• **TASK PROMPT**
Your answer must consist of every line from the data below that includes the word "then".

[EXERCISE DATA — start]

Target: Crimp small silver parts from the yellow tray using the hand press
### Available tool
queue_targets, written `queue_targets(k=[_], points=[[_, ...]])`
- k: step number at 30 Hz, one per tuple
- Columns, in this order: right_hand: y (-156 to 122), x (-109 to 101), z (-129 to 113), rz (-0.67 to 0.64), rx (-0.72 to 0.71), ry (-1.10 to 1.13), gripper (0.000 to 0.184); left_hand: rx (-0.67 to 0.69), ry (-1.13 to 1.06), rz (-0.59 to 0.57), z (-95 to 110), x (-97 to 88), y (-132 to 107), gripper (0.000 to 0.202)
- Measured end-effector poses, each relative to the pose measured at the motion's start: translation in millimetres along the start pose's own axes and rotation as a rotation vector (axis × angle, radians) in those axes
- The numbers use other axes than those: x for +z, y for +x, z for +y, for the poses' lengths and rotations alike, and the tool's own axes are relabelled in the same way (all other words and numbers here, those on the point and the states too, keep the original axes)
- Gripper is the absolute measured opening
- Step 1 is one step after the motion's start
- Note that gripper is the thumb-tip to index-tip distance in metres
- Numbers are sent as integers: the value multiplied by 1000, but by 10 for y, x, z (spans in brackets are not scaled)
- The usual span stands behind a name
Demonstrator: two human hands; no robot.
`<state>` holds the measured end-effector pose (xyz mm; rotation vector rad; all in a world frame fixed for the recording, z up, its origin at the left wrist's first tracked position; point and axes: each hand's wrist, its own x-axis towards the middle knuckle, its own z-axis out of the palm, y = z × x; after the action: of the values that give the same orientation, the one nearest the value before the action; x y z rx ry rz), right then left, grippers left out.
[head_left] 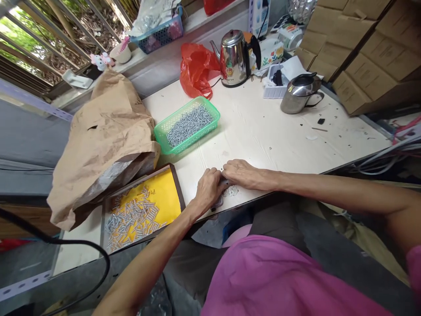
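Note:
Both hands meet at the front edge of the white table. My left hand [208, 188] has its fingers curled in, and my right hand [240, 172] is closed right beside it. What they pinch is small and hidden behind the fingers. Below them lies a small whitish patch of bits [231, 191], and a greyish object [218, 202] shows partly under the left hand. To the left, a shallow tray [178, 186] lined with yellow holds many thin metal pieces [134, 217]. Farther back, a green plastic basket [215, 113] contains a heap of similar small metal pieces [190, 125].
A large brown paper bag [105, 127] stands at the left. At the back are a red plastic bag [197, 70], a steel kettle [233, 59] and a steel jug [297, 96]. Cardboard boxes [371, 57] fill the right corner. A black cable [82, 241] loops at lower left.

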<state>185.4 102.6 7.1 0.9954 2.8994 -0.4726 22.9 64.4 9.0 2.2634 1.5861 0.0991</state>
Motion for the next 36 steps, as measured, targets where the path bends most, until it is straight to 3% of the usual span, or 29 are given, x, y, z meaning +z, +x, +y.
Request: queue_targets(k=[4,7,12,15,20,24,26,28,31,36], points=[[44,-23,50,-48,6,13,27,20,-36,0,2,-25,29,17],[44,-105,58,-24,-11,-34,26,12,22,25,2,-8,-11,19],[62,-170,191,-35,-95,-30,39,39,44,197,98,204,-332,30],[95,-97,313,24,-58,3,27,87,3,280,221,408,-558,33],[244,-16,420,124,42,-50,14,135,-69,279,401,602,-694,39],[359,-106,221,151,96,-125,17,130,-96,306,422,623,-683,42],[380,-142,-23,132,-26,-132,18,134,-115,322,418,642,-684,44],[389,-127,-310,89,-273,-110,14,114,-146,327,417,678,-697,43],[411,-1,-650,32,-509,-145,10,70,-184,296,419,748,-734,39],[517,254,-767,108,-678,-133,14,65,-180,269,415,835,-794,42]])
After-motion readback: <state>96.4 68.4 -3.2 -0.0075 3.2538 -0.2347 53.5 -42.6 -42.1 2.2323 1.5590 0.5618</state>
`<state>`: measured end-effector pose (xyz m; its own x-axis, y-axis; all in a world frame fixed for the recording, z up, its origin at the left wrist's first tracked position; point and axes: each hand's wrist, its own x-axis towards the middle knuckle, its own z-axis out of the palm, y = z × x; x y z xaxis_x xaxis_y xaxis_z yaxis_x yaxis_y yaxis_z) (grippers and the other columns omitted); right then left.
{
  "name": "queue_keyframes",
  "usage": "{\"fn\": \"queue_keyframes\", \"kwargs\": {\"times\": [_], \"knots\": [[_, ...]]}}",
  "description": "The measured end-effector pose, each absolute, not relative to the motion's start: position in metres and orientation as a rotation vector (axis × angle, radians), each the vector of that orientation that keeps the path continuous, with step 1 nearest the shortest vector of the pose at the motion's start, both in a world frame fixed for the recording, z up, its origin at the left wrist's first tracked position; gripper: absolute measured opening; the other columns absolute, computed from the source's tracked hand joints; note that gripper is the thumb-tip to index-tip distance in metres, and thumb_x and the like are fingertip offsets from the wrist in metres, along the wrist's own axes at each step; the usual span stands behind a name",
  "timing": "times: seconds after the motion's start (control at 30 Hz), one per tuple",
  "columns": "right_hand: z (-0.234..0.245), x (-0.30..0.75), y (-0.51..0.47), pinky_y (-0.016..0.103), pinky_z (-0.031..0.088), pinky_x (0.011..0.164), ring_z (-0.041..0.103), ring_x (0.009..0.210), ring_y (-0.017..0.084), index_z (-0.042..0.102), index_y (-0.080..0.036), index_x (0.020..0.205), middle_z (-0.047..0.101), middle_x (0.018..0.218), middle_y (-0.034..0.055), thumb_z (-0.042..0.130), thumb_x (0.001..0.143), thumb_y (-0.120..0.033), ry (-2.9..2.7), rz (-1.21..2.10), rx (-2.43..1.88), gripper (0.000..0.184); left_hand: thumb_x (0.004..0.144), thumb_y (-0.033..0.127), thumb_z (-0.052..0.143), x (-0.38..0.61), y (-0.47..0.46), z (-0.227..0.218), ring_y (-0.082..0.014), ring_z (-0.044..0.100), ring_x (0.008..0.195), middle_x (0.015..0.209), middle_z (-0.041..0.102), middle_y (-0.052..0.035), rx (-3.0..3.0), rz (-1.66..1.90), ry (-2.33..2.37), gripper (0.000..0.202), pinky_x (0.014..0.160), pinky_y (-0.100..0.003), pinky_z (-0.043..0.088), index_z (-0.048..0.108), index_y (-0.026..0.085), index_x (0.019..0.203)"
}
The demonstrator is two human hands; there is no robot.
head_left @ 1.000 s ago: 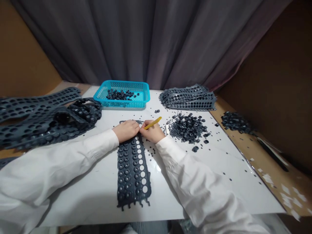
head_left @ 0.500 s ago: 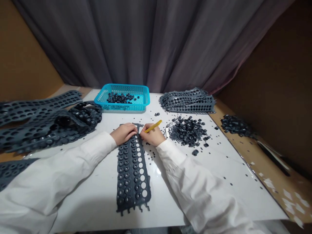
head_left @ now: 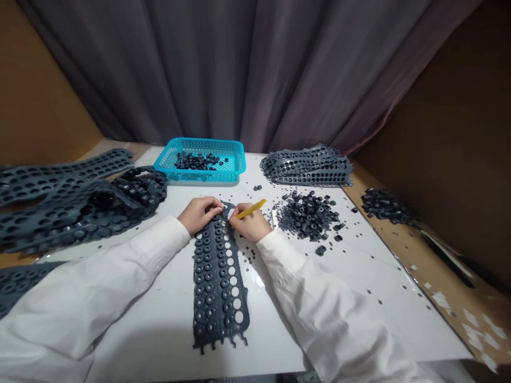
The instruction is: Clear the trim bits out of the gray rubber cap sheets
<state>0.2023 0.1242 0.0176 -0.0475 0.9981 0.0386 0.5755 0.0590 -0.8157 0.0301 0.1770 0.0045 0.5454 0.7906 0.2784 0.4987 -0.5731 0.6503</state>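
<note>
A dark grey rubber sheet lies lengthwise before me, with rows of round ring-shaped parts and a column of open holes along its right side. My left hand is closed on its far end, thumb and fingers pinched at the edge. Held like a pen in my right hand is a yellow stick-like tool; its working tip is hidden by the fingers. Those fingertips are at the sheet's far right edge, close to the left hand's. To the right lies a heap of small black rubber pieces.
A blue basket with black pieces stands at the back. Perforated rubber sheets are stacked back right, with more sheets piled left. Another black heap and a long dark tool lie on the right-hand cardboard.
My left hand has shifted slightly left and its fingers have lifted partly off the sheet's holes. The sheet's near end has moved slightly right. My right hand stays nearly in place.
</note>
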Motion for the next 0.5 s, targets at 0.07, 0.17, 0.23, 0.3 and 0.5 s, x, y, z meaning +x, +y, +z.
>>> {"fn": "queue_keyframes", "kwargs": {"times": [0.07,0.17,0.23,0.3,0.5], "knots": [[0.018,0.202,0.124,0.019,0.041,0.054,0.053,0.052,0.01,0.049,-0.018,0.055,0.057,0.051,-0.0024,0.054,0.067,-0.01,-1.703,0.835,-1.586,0.015,0.081,0.035,0.052,0.031,0.177,0.003,-0.0156,0.059,0.067,0.074,0.067,-0.0028,2.231,0.793,1.072,0.023,0.064,-0.026,0.045,0.063,0.015,0.08],[0.019,0.202,0.123,0.02,0.04,0.055,0.052,0.052,0.01,0.049,-0.018,0.056,0.056,0.051,-0.0025,0.053,0.067,-0.01,-1.707,0.827,-1.588,0.015,0.08,0.036,0.053,0.031,0.179,-0.001,-0.016,0.058,0.067,0.074,0.067,-0.0032,2.163,0.831,1.109,0.024,0.064,-0.027,0.044,0.064,0.015,0.081],[0.019,0.202,0.123,0.02,0.04,0.055,0.052,0.052,0.01,0.049,-0.018,0.056,0.055,0.051,-0.0028,0.053,0.067,-0.01,-1.709,0.821,-1.59,0.015,0.079,0.037,0.053,0.031,0.18,-0.003,-0.016,0.058,0.066,0.074,0.067,-0.0034,2.119,0.854,1.124,0.025,0.063,-0.027,0.044,0.064,0.015,0.081],[0.019,0.201,0.123,0.02,0.04,0.055,0.051,0.052,0.01,0.048,-0.018,0.056,0.055,0.051,-0.0029,0.053,0.067,-0.01,-1.712,0.814,-1.592,0.015,0.079,0.038,0.054,0.031,0.18,-0.005,-0.016,0.058,0.066,0.074,0.067,-0.0037,2.074,0.875,1.131,0.026,0.064,-0.027,0.045,0.064,0.015,0.082],[0.017,0.201,0.124,0.02,0.039,0.055,0.051,0.053,0.01,0.05,-0.017,0.056,0.055,0.053,-0.0025,0.054,0.067,-0.01,-1.722,0.789,-1.594,0.013,0.077,0.041,0.055,0.032,0.18,-0.008,-0.0165,0.06,0.07,0.075,0.067,-0.0039,1.947,0.942,1.13,0.029,0.066,-0.027,0.047,0.063,0.014,0.082]]}}
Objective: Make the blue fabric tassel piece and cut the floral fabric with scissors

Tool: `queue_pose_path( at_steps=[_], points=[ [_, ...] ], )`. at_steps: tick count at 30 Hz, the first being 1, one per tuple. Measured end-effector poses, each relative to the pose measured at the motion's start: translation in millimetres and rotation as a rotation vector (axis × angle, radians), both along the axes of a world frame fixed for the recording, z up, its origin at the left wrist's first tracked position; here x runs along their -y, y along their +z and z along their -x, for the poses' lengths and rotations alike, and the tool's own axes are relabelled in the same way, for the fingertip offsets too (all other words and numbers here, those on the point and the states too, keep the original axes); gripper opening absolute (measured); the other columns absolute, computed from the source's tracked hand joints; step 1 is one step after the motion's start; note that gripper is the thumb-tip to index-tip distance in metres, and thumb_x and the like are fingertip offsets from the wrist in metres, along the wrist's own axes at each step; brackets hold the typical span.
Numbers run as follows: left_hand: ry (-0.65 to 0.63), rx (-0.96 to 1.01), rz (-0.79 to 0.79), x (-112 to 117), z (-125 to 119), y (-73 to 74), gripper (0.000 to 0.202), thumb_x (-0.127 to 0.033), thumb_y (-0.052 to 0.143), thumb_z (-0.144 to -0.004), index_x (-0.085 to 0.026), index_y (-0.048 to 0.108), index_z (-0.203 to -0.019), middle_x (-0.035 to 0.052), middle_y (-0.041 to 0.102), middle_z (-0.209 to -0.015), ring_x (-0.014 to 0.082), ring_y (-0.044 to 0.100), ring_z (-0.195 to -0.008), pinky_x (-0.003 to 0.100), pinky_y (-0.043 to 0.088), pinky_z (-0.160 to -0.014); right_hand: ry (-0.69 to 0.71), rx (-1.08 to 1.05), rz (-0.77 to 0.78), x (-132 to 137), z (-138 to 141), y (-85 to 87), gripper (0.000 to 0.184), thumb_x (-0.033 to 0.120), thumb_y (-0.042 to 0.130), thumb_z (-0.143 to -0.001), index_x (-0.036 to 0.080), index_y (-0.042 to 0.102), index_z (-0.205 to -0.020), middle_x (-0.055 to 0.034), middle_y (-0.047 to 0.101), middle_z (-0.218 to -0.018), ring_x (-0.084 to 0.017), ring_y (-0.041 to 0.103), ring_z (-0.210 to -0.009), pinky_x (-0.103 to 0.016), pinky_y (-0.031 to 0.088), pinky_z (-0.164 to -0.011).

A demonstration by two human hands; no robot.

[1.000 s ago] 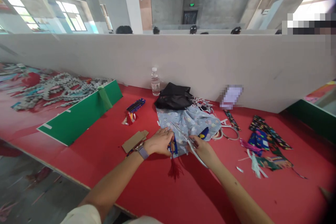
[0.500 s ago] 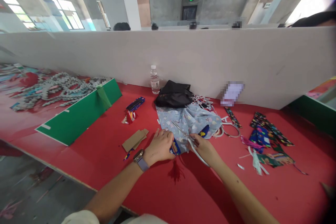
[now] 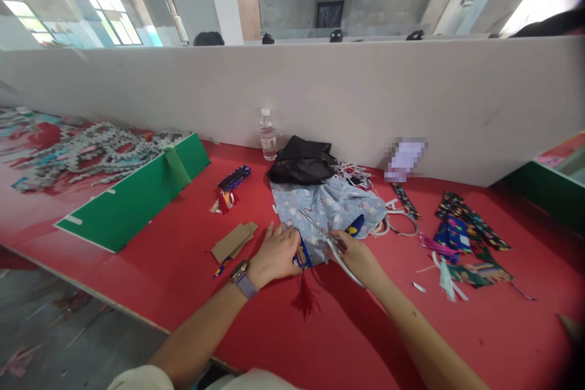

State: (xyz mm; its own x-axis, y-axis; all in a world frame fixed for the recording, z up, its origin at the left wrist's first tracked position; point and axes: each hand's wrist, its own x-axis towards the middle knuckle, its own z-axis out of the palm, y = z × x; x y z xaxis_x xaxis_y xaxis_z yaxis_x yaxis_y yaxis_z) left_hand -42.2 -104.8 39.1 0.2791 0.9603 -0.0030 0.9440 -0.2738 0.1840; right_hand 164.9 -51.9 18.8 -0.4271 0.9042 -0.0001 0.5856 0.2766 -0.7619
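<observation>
My left hand (image 3: 278, 253), with a watch (image 3: 239, 270) on its wrist, is curled over a blue patterned fabric strip (image 3: 302, 250) on the table. A red tassel (image 3: 305, 297) hangs out below the strip, whose far part is covered by my fingers. In my right hand (image 3: 351, 254) is a pair of scissors (image 3: 315, 223) with long white handles, blades pointing up and left. The blades lie over a light blue floral cloth (image 3: 320, 204). Close to my right fingers, another dark blue patterned piece (image 3: 355, 226) rests on that cloth.
Brown cardboard pieces (image 3: 234, 242) lie left of my hands. Behind the cloth are a black bag (image 3: 301, 161) and a water bottle (image 3: 268, 135). Patterned strips (image 3: 473, 219) and ribbons spread at right. A green divider (image 3: 132, 198) and a white partition (image 3: 292, 85) bound the table.
My left fingers have spread slightly on the strip. My right hand keeps the scissors in nearly the same place. The whole view has tilted a little.
</observation>
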Motion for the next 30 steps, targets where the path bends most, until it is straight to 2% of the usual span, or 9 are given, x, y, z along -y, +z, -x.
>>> queue_pose_path(
  at_steps=[17,26,30],
  points=[
    [0.014,0.017,0.031,-0.6,1.5,-2.7,0.053,-0.046,0.072,-0.059,-0.020,0.048,-0.099,0.0116,0.050,-0.125,0.0345,0.036,-0.122,0.056,0.020,-0.103,-0.004,-0.001,-0.001,-1.0,-1.4,-3.0,0.027,0.037,0.056,-0.074,0.021,0.055,-0.095,-0.0023,0.065,-0.081,-0.017,0.061,-0.070,-0.024,0.043,-0.062],
    [0.021,0.003,0.043,1.4,1.0,-3.8,0.060,-0.052,0.073,-0.056,-0.019,0.050,-0.102,0.0136,0.046,-0.133,0.0359,0.034,-0.124,0.059,0.016,-0.104,-0.005,0.012,0.000,-1.3,-0.7,-3.4,0.026,0.035,0.056,-0.074,0.021,0.055,-0.095,-0.0022,0.066,-0.080,-0.017,0.062,-0.069,-0.023,0.044,-0.061],
    [0.031,0.041,0.092,-0.4,8.7,-4.5,0.064,-0.056,0.074,-0.053,-0.020,0.050,-0.100,0.0130,0.040,-0.138,0.0372,0.032,-0.126,0.060,0.016,-0.103,-0.009,0.001,0.004,-1.4,-1.0,-4.2,0.027,0.035,0.056,-0.073,0.022,0.056,-0.096,-0.0019,0.067,-0.082,-0.017,0.063,-0.071,-0.023,0.045,-0.063]
  ],
)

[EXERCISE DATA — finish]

• **PROBLEM SOLUTION**
`<state>` holds the measured end-effector pose (xyz mm; rotation vector rad; all in a world frame fixed for the recording, z up, its origin at the left wrist's first tracked position; point and axes: each hand's wrist, its own x-axis towards the middle knuckle, its own z-axis out of the palm, y = z × x; after the action: of the values that give the same orientation, the one nearest the value before the action; x y z rx ry rz), right then left, grippers left out.
`<state>`: measured end-effector pose (xyz m; its own x-axis, y-axis; all in a world frame fixed for the recording, z up, its origin at the left wrist's first tracked position; point and axes: each hand's wrist, its own x-axis towards the middle knuckle, its own z-axis out of the palm, y = z × x; x y z xaxis_x xaxis_y xaxis_z yaxis_x yaxis_y yaxis_z) (grippers and the other columns omitted); right then left.

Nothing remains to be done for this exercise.